Today in our poetry news round-up we look at the Argentinian poet in the Google Doodle, how poetry events might be moving online temporarily and the winner of the 2020 Kobzar Literary Award.
Google Doodle for Argentine Poet
Yesterday’s Google Doodle celebrated Olga Orozco – the Argentine poet – on the occasion of her 100th birth anniversary. Orozco was a master of all things surreal and is considered by many to be a very important figure in the field of poetry in Latin America, specifically Argentina during the 1940s. She published a total of 18 volumes of poetry.
The poet was born Olga Nilda Gugliotta Orozco but preferred to be known simply as Olga Orozco. She was born in the small central Argentinian town of Toay. Her influences came from the flat plains that can be found in the region around where she was raised. The imagery they gave her stayed with her throughout her life.
From an early age, she was interested in poetry, eventually attending the University of Buenos Aires where she studied literature. Her earlier work was published very successfully in Canto, a literary magazine. She also found like-minded creative people within a group of writers who were known as “The Generation of ‘40”.
Desde Lejos, From Far Away, her first book was published in 1946. The book was a catalyst that began several decades of poetry writing and helped to cement Orozco’s standing amongst the great poets of Argentina. There is a certain sense of spirituality and magic to the poems that she produced, with more than a nod to the possibility of another dimension.
She was the recipient of several awards for her work, including the FIL Literary Award for Romance Languages, which she won in 1998.
Poetry Gigs go Online
With the spread of coronavirus and the government’s recent recommendations that people do not go out to socialise, the art world has taken a significant hit.

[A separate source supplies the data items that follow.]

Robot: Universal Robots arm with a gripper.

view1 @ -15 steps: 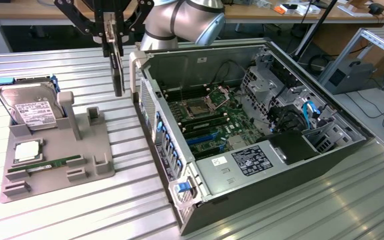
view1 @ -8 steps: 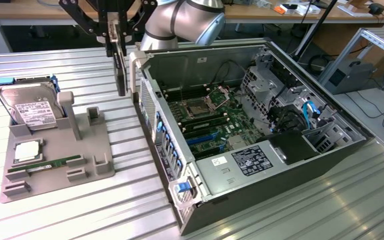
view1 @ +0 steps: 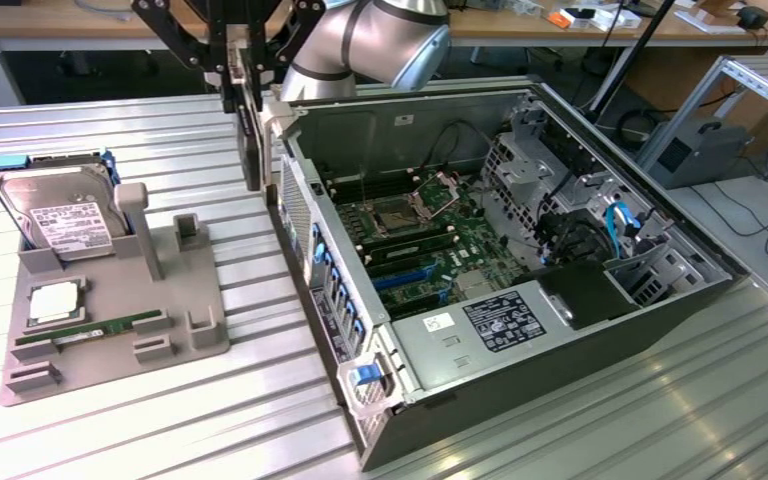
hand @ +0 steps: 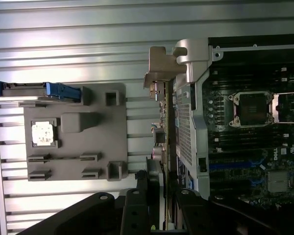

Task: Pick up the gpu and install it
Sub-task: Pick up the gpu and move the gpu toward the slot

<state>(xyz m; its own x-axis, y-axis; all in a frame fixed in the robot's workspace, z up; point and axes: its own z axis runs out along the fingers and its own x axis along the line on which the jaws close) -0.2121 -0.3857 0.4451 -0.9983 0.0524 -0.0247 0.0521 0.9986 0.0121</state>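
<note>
While the jaws stand clamped on the gpu [view1: 249,140], we see the card hanging upright and edge-on from them, clear of the tabletop [view1: 157,420]. It sits just outside the case [view1: 357,330], along the wall that faces the exterior view's left. From the wrist view its long edge runs parallel to that perforated wall. The gap is very narrow, and we cannot tell whether the two touch. The silver bracket [hand: 159,68] is at the card's end, near the case's upper corner.

The case lies on its side with the open face up. Inside we see the motherboard [view1: 411,235] and its blue slots [view1: 402,278] uncovered, with cables and a drive cage toward the exterior view's right.

A strip of bare ribbed tabletop separates the case from the grey tray [view1: 191,330], which lies well apart at the exterior view's left. The tray carries a hard drive [view1: 57,215] on edge, a CPU [view1: 56,301] and a RAM stick [view1: 91,328].
</note>
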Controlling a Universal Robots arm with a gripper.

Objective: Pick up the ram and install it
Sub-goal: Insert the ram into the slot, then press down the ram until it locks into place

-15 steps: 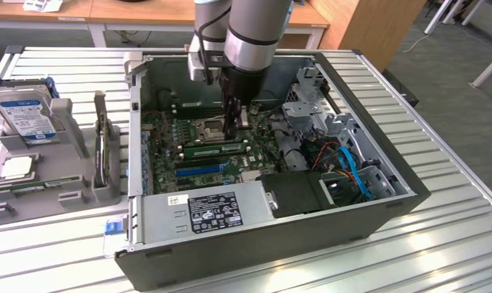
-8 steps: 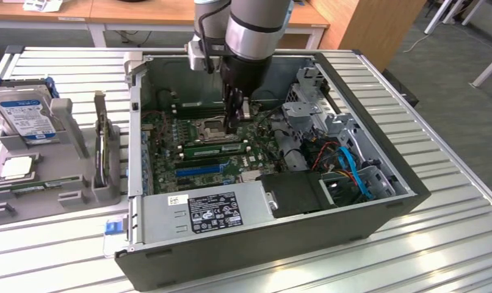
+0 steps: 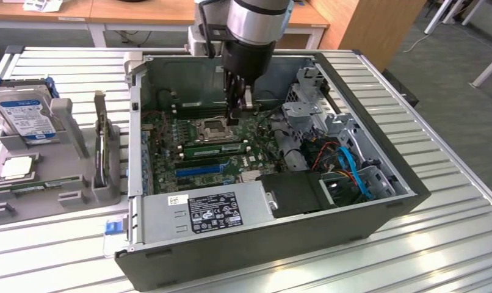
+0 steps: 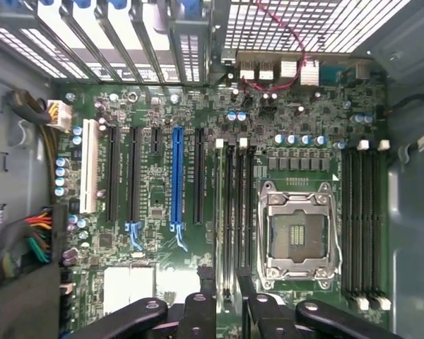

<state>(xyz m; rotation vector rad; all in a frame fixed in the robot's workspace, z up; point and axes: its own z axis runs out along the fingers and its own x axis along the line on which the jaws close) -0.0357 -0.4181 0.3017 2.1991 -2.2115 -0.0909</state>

However, musicians, art organisers, those involved in live music and even poets are not letting that stop them. They have set the wheels into motion that will allow them to offer events online.
It is hoped that once the technology to allow them to do this is up and running a variety of live music events will be able to take place, minus the audience and broadcast live to people watching from the comfort of their own homes.
Metal, an arts organisation is also putting together plans to put a number of its current workshops online for those people who may want them as well as plenty of poetry sessions.
The country may be isolating but the arts community are hoping that they will be able to keep offering their services to people for as long as possible.
Kobzar Literary Award
Laisha Rosnau, the Coldstream poet, has been named as the winner of the 2020 Kobzar Book Award. This is a biennial prize awarded to a Canadian who uses literature to look at the Ukrainian-Canadian experience. She won with Our Familiar Hunger, her poetry collection which begins in the Russian Revolution and moves through the early immigration from the Ukraine to Canada, to the prison camps during World War One.
The collection was also a winner of the Dorothy Livesay Poetry Prize in 2019.